• [What the task asks]: Would you return the lines between the one holding "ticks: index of" and the one holding "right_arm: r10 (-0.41", inclusive, and only those, exactly as they stand in the listing below?

=-=-=-=-=

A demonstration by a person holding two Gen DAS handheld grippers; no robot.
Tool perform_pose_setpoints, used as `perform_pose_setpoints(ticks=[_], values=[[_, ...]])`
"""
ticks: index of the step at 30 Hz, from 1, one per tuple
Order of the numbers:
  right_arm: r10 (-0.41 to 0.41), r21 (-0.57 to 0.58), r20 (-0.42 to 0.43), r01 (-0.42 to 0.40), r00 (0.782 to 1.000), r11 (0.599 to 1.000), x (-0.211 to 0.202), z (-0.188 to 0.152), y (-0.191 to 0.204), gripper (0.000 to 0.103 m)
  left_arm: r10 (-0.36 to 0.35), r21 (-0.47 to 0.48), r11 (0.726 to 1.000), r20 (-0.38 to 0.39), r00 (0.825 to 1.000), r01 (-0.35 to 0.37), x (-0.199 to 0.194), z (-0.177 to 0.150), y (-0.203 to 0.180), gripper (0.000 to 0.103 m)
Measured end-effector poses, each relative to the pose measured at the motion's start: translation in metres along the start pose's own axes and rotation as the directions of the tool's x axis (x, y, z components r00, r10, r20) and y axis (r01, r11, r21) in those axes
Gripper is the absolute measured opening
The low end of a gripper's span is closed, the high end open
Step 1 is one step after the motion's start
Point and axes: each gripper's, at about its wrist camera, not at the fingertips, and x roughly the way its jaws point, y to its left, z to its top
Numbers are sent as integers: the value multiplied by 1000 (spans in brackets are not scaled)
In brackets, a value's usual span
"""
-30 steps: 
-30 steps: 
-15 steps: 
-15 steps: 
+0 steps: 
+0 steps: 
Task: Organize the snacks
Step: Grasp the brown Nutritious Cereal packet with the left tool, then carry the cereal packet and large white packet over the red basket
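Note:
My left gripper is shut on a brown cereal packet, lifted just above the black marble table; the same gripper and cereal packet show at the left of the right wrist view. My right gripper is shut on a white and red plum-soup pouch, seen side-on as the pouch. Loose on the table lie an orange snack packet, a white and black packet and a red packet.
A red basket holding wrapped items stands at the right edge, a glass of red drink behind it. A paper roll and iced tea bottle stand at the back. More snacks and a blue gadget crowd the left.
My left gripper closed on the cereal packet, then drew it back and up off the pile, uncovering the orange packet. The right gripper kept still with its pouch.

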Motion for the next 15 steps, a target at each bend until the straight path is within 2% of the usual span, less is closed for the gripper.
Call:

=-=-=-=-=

• [Result below]:
ticks: index of the step at 30 Hz, from 1, one per tuple
Order of the numbers:
  right_arm: r10 (-0.41 to 0.41), r21 (-0.57 to 0.58), r20 (-0.42 to 0.43), r01 (-0.42 to 0.40), r00 (0.782 to 1.000), r11 (0.599 to 1.000), x (-0.211 to 0.202), z (-0.188 to 0.152), y (-0.191 to 0.204), gripper (0.000 to 0.103 m)

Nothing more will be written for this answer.